Both of my parents worked in the medical professions, so there was a keen desire for me to follow in those soft, muddy shoes. Honestly, there is not one thing that draws me to the medical professions of any sort. Unless you can allow that a computer technician is a sort of “doctor” for electronic technology. So maybe I did follow in their footsteps, to some extent. And I am sure that your parents – whoever happens to be reading this – had designs on what you were going to be when you “grew up” according to society’s standards. Right?

So, you were being aimed towards some sort of template that would turn you into something. Your job does the same thing. They send you to training associated with your job, so that you will meet these basic-level criteria of what your job function can accomplish. Your friends might do it. They set you up with a potential significant other, because he or she might be your “type” – some form of template of what a significant other might look like at your side in Life. Or they will make some sort of commentary about how you need to “do this” or “be that way” when you are off to visit a foreign country. They have a cardboard cutout – in their mind’s eye – of how you should or shouldn’t act or behave in another country or what questions you should or shouldn’t ask. Most of all that can be very sound advice, but its all based on their cognitive understand of the world, not yours.

The reality is that you really need to act like an honorable you. You don’t need to be a cardboard cutout, or be following some Gods-awful template. What you wind up with is a version of yourself that is not you. I am not sure about you, but if I presented myself before the Gods in an archetypal manner – I’m likely to have talons stuck in my ass as I get shoved back through the door. I took an interest in learning about the Gods and Goddesses because I saw Them as unique, self-contained entities with distinct personalities. I sincerely believe that They see each of us in the same manner. And I also believe that if They presented Themselves to us in a similar archetypal vein, that we would find no reason to interact with Them on an honesty, caring, and respectful manner.
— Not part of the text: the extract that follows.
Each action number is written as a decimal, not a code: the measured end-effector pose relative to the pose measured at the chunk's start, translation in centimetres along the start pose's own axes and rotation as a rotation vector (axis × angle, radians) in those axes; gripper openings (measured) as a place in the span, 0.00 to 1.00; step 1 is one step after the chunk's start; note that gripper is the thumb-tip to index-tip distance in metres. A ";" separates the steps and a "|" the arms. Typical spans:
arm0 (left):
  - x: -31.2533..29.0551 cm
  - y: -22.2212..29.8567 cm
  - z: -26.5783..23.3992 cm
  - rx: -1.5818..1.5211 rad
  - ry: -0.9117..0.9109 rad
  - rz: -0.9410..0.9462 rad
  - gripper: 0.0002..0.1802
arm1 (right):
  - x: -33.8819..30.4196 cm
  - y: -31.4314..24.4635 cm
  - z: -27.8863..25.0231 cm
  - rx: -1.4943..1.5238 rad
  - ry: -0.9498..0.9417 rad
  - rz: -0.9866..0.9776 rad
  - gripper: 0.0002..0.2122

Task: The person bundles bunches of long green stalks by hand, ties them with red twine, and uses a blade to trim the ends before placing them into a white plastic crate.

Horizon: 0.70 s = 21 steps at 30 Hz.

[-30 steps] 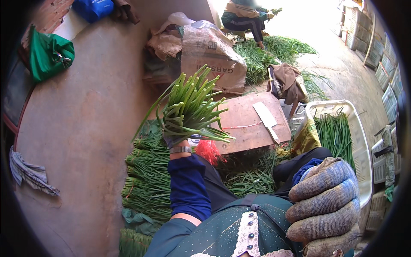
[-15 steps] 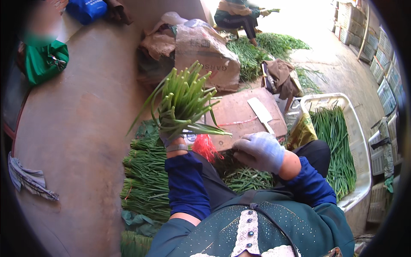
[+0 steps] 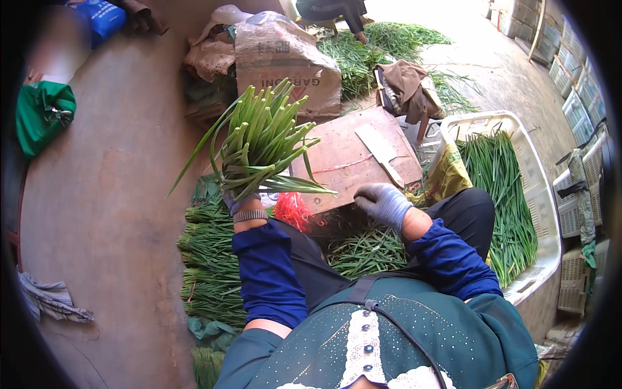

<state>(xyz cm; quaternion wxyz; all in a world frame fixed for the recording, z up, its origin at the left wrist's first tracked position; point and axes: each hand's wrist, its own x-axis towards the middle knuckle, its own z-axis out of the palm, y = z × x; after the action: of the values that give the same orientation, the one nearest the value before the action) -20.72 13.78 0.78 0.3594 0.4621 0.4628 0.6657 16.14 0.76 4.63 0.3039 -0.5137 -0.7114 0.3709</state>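
A bunch of green chives (image 3: 262, 146) stands upright in the middle of the view, its long axis running from the base at the person's grip up and away, the cut tips fanning toward the cardboard box beyond. A few loose blades droop to the left and right of the base. The left hand (image 3: 241, 198), gloved and with a metal watch band at the wrist, is closed tight around the base of the bunch. The right hand (image 3: 383, 202), in a pale grey glove, hangs loosely curled with fingers half bent, holding nothing; it hovers at the near edge of a brown board (image 3: 353, 159), and whether it touches the board cannot be told. Between the two hands lies a tuft of red ties (image 3: 293, 211).

On the board rests a flat cleaver (image 3: 381, 151), its blade pointing away to the left. Beyond the bunch sits a brown cardboard box (image 3: 285, 61) with printing on its side, wrapped partly in clear plastic. To the right a white plastic crate (image 3: 528, 188) holds more chives laid lengthwise. Tied bundles (image 3: 210, 259) are stacked on the ground below the left forearm. A green bag (image 3: 42, 113) lies far left on the concrete.
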 end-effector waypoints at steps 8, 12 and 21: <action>-0.3 -1.3 1.6 0.056 -0.017 -0.008 0.18 | -0.2 1.3 -0.7 -0.029 -0.429 0.207 0.17; 0.3 -1.6 3.7 0.190 -0.057 0.063 0.17 | -0.5 2.2 1.3 -0.528 -0.307 0.193 0.41; 0.8 -4.9 6.4 0.869 -0.175 0.224 0.18 | 4.4 5.5 4.8 -0.258 0.124 0.063 0.52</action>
<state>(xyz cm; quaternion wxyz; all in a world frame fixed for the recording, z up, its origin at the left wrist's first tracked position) -14.63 17.91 -2.70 0.0955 0.6719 0.6142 0.4028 13.78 5.07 -2.33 0.2669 -0.5927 -0.7164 0.2534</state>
So I tend to bristle when I hear people saw that someone needs to be “this way” or “do this thing” in order to be “that person.” If I truly wanted to wear the face of someone else or achieve the same mannerisms as another, I would have gone to see the Many-Faced God and go through the training that Arya Stark endured. My Gods and Goddess are all unique in Their interactions with me, so why would I want to interact with Them based off of a template or someone else’s interactions. Certainly, in the first interactions, utilizing some of the same techniques and concepts would be handy, but I would certainly find a need to stretch my legs and my imagination by adding and subtracting to the format, so I can find an approach that is uniquely “me”.

Now, maybe I have overblown things. Maybe a template approach works for others. Hooray, that works for them. I find that to be awesome. And I would certainly never dissuade someone from something that they have find to work. Rather, I would be overjoyed for them, and ecstatic that they have an approach that works well. They have achieved victory in part of the “battle” so to speak. Their footfalls work for them. What kind of an ass would I be if I sneered at that?? No, I find that to be stellar stuff. Its just doesn’t work for me. And if its a technique I have never seen or attempted to utilize…I might give it a try myself. I am always up for adopting techniques (yeah, stealing from the best – if you prefer) that might be better approaches. Or even filing different approaches off to the side for usage at another time and place.

Really, in the end – I don’t have to be anything that someone else thinks I need to be. I merely have to be me, and stay true to who I am inside of my own skin. Its nice and lovely for folks to say “you need to do this” or “you need to do that” in order that you might do this other thing over here. I might even follow someone’s advice for the first time I do that particular action. But I can almost guarantee – in the future, I’ll do what works for me, because to do anything else, would be me choosing to not be me.